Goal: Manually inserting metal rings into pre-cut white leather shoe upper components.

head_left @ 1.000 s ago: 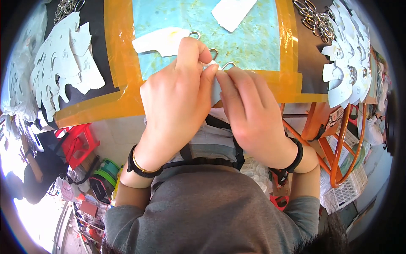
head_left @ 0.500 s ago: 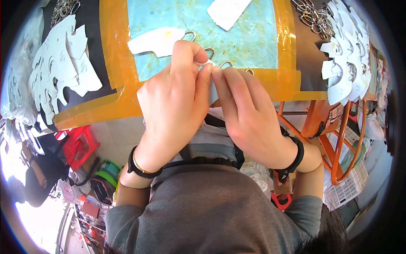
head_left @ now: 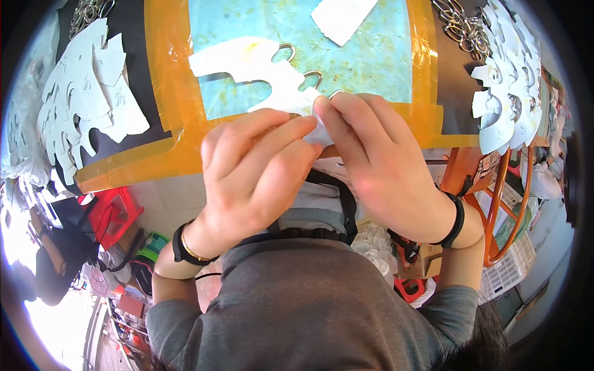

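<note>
A white cut-out sheet (head_left: 238, 57) with scalloped edges lies on the blue-green work surface (head_left: 365, 68), its near end reaching the front edge. Metal loops (head_left: 314, 78) stick out along its right side. At that near end my left hand (head_left: 257, 170) is closed, fingers curled and fingertips on the white sheet. Close beside it, my right hand (head_left: 377, 170) pinches the same end between thumb and fingers. The fingers hide most of that end and part of a loop.
White cut-out sheets (head_left: 74, 102) are piled at the left, and more with metal rings (head_left: 513, 93) at the right. Linked metal rings (head_left: 461, 28) lie at the far right. A white piece (head_left: 343, 18) lies ahead. Orange tape (head_left: 142, 162) borders the surface; a person sits at left.
My left hand has dropped nearer to me and turned, uncovering more of the white sheet. The right hand has moved slightly right and stays at the near end.
</note>
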`<action>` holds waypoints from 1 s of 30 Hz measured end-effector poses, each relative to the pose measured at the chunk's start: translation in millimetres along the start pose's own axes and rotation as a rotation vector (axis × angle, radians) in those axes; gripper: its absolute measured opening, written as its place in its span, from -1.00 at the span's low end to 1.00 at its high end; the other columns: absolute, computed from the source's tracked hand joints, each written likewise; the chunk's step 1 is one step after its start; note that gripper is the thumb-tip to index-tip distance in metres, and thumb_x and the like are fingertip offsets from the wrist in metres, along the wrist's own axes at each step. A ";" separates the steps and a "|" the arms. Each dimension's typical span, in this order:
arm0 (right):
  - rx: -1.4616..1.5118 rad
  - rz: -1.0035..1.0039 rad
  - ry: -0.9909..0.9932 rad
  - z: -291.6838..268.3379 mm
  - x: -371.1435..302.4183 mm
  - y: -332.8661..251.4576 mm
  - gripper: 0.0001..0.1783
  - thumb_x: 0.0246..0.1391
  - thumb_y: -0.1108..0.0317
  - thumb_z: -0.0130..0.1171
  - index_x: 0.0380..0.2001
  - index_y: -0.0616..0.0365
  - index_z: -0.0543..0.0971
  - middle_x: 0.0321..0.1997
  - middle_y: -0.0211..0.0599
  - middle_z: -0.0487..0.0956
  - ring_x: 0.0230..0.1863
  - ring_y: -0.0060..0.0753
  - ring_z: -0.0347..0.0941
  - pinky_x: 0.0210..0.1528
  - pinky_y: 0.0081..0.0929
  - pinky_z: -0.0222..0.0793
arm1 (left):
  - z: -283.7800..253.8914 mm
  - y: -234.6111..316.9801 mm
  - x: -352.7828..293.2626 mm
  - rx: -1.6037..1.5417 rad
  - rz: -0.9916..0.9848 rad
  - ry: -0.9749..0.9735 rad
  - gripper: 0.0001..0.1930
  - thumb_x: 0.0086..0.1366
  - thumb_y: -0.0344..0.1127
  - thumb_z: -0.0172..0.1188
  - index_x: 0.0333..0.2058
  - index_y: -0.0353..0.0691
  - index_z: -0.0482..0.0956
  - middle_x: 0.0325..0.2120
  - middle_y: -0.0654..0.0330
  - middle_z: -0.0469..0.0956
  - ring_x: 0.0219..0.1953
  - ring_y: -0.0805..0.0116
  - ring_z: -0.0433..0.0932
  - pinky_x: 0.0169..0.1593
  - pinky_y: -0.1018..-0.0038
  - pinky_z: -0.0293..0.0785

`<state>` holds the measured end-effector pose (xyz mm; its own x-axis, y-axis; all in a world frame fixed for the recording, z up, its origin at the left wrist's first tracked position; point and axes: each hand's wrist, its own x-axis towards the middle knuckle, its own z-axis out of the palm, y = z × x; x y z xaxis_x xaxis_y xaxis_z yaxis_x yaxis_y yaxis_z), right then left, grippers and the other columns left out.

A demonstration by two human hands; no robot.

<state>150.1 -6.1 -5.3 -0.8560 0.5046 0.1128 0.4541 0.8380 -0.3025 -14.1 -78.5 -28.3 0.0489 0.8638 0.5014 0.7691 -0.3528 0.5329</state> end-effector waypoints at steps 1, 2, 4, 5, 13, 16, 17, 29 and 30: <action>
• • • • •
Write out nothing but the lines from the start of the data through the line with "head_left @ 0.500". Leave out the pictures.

▶ **YOUR SOLUTION**
Goal: Manually inserting metal rings into pre-cut white leather shoe upper components.

head_left @ 1.000 s ago: 
head_left @ 0.500 s ago: 

This exercise is now fully answered.